At the beginning of this year, a new addition was made to this list:

--Turkey is governed by an Islamist party that has strong ant-Israel, anti-American, and anti-Western views no matter how much it pretends otherwise.

Now it can certainly be argued that Israeli analysts, journalists, and political figures have a vested interest in pushing these arguments. But that isn’t exactly true. Many or most of them would be far happier celebrating the great chance for a breakthrough to peace and how apparent enemies just want to get along.

The same goes for ideology as an explanation. A variety of different viewpoints are represented, one can find people who have changed their minds due to experience and developments. And even if you think that someone is “right-wing” or any other category you dislike, it is still worthwhile examining the facts and arguments presented to judge whether they are correct.

So this analysis cannot just be disregarded by assumptions about what the sources of it think or want or need.

How does much of the world respond to the Israeli analysis? Parts do understand it or are learning it to be correct. But many or most simply ignore or demonize it. Once Israel is viewed as an illegitimate state, a war criminal genocidal monster—in short, as all Islamist and most Arab and Muslim-majority state propaganda puts it—the ears can close completely.

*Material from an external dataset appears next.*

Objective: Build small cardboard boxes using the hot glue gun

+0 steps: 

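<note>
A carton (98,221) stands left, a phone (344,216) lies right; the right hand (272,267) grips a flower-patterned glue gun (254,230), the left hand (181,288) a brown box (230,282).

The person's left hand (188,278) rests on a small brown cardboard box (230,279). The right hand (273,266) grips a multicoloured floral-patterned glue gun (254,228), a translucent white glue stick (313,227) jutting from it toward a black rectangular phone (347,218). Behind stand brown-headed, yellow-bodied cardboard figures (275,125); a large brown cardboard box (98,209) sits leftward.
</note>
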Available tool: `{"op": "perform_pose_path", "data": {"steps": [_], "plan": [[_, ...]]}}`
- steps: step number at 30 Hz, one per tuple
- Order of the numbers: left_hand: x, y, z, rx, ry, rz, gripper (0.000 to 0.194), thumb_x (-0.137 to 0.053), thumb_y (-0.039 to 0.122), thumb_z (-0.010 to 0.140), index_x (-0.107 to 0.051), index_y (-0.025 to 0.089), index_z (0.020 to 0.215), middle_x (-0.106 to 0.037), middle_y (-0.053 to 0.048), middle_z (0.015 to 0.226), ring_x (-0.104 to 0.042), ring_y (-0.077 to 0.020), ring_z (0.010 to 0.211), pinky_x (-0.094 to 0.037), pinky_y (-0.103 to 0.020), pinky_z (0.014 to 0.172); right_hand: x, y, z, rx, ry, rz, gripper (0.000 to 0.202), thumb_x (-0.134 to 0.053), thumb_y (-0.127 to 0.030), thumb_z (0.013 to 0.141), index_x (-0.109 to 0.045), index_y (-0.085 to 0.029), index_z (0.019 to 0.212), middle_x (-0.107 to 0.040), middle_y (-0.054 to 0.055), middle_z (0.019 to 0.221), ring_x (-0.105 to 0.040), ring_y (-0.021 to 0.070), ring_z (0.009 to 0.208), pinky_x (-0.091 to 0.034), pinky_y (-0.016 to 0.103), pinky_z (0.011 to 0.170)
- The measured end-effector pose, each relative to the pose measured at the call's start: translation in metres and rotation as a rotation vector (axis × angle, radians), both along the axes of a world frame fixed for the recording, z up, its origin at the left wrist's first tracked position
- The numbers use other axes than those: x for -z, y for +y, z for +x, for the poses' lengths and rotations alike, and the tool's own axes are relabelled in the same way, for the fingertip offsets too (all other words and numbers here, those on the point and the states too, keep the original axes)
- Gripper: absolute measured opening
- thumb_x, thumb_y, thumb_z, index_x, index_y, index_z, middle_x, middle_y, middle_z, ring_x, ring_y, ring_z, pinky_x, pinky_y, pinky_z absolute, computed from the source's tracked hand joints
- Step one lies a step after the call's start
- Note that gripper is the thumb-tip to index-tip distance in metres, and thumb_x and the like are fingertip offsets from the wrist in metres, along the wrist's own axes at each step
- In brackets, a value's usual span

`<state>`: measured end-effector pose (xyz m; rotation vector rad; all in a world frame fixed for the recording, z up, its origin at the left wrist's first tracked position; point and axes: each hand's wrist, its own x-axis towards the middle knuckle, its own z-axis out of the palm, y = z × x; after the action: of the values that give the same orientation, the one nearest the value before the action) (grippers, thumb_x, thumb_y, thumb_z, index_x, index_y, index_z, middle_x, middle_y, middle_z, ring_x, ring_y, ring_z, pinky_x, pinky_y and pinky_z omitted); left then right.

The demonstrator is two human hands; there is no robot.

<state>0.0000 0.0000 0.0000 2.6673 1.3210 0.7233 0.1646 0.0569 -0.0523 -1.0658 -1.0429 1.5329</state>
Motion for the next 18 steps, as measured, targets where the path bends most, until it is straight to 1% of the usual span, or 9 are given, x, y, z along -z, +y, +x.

Another element in this deafness is the unique argument that various dilettantes, visitors, intellectuals, self-proclaimed peacemakers, people in the entertainment world, U.S. and European officials, etc., want to save Israel in spite of itself. This is a standpoint practically never heard regarding any other country in history, certainly not a democratic country whose voters disagree with the assessment.

It is furthered by the taking up of the idea by certain Jews—usually quite ignorant of conditions in Israel and often committed to movements with different interests—who insist they are the true guardians of a country they know little about and (in many cases) have done little to help in the past.

And so delegation after delegation arrives in Jerusalem to tour around, talk to the usual suspects, and bestow advice on its potential victims—I mean, fortunate interlocutors!

In all cases, politeness inhibits explaining to these people that they are meddling in things of which they understand little or nothing. When they are high-ranking officials of the United States or European countries, there are additional reasons for not doing so. They can choose to listen or not to the explanations as to why Israel does not believe what they believe or do what they want it to do.

Ultimately, anyone who believes too much in soft power is soft in the head. Or as the English political philosopher Thomas Hobbes put it: “Covenants, without the sword, are but words, and of no strength to secure a man at all.”

As for the international affairs of the Middle East nowadays, however, one cannot do better than by paraphrasing the American political philospher Robert Zimmerman, also known as Bob Dylan: We're surrounded by people who don't want to "admit that the waters around you have grown" at the very same moment that "the pump don’t work cause the vandals took the handles."